A votre sante

by digby

Our pal Senator Lincoln finally got off the fence today and stopped equivocating about the public plan choice. She's definitely against it:

U.S. Sen. Blanche Lincoln, D-Ark., says she prefers private insurance cooperatives to a government-run provider that would compete with the private sector in reforming the nation’s health care system.

“We want to keep what works in the private industry and make it better,” Lincoln told Arkansas reporters in a conference call today. “There’s a lot of discussion about what else we might need that we can’t get from the private sector.”

Lincoln sits on the Senate Finance Committee, which will have a central role in determining how to pay for a health care overhaul intended to control skyrocketing costs and provide health coverage for 47 million uninsured Americans. More than 500,000 Arkansans have no health insurance, 66,000 of which are children, according to the senator.

“A co-op would be the back up for the private industry,” Lincoln said.

The senator left the door open to supporting a government-option, though she acknowledged she has reservations.

“One of our biggest concerns is that it doesn’t need to be a government plan that usurps that ability to compete in the marketplace, which I’m concerned that a totally government-run option would do,” she said.


Insurance companies have had the marketplace all to themselves for many years. And it has also been clear for many years that the ever increasing cost of health care is unsustainable, that our businesses can't compete because of it, that Americans are going bankrupt by the millions because of an illness even if they are insured, that care is being rationed in an arbitrary and cruel fashion and that insurance companies, particularly their CEOs, have been getting obscenely wealthy on the backs of their sick customers.
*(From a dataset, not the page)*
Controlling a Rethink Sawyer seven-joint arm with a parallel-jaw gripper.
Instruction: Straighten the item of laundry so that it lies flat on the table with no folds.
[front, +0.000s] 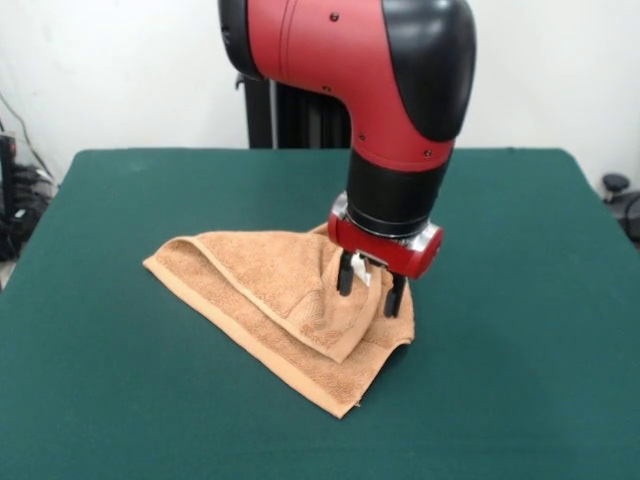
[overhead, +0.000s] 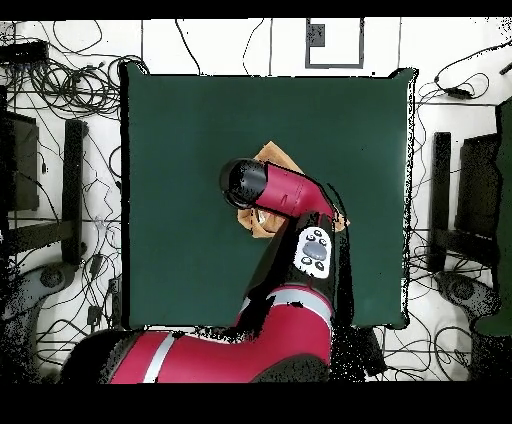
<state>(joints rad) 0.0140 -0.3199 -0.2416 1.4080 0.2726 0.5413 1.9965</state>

They could have fixed this system, or at least behaved like decent corporate citizens at any time. They chose not to, squeezing every last penny out of their customers and giving as little as they could get away with in return.

Insurance companies have been instrumental in creating this crisis and are now complaining when the government has to take measures to keep the whole system from imploding and taking down the American economy with it. But this time we can either bailout the average working American by giving them a real option for a change rather than bailing out another failed industry with more taxpayer dollars.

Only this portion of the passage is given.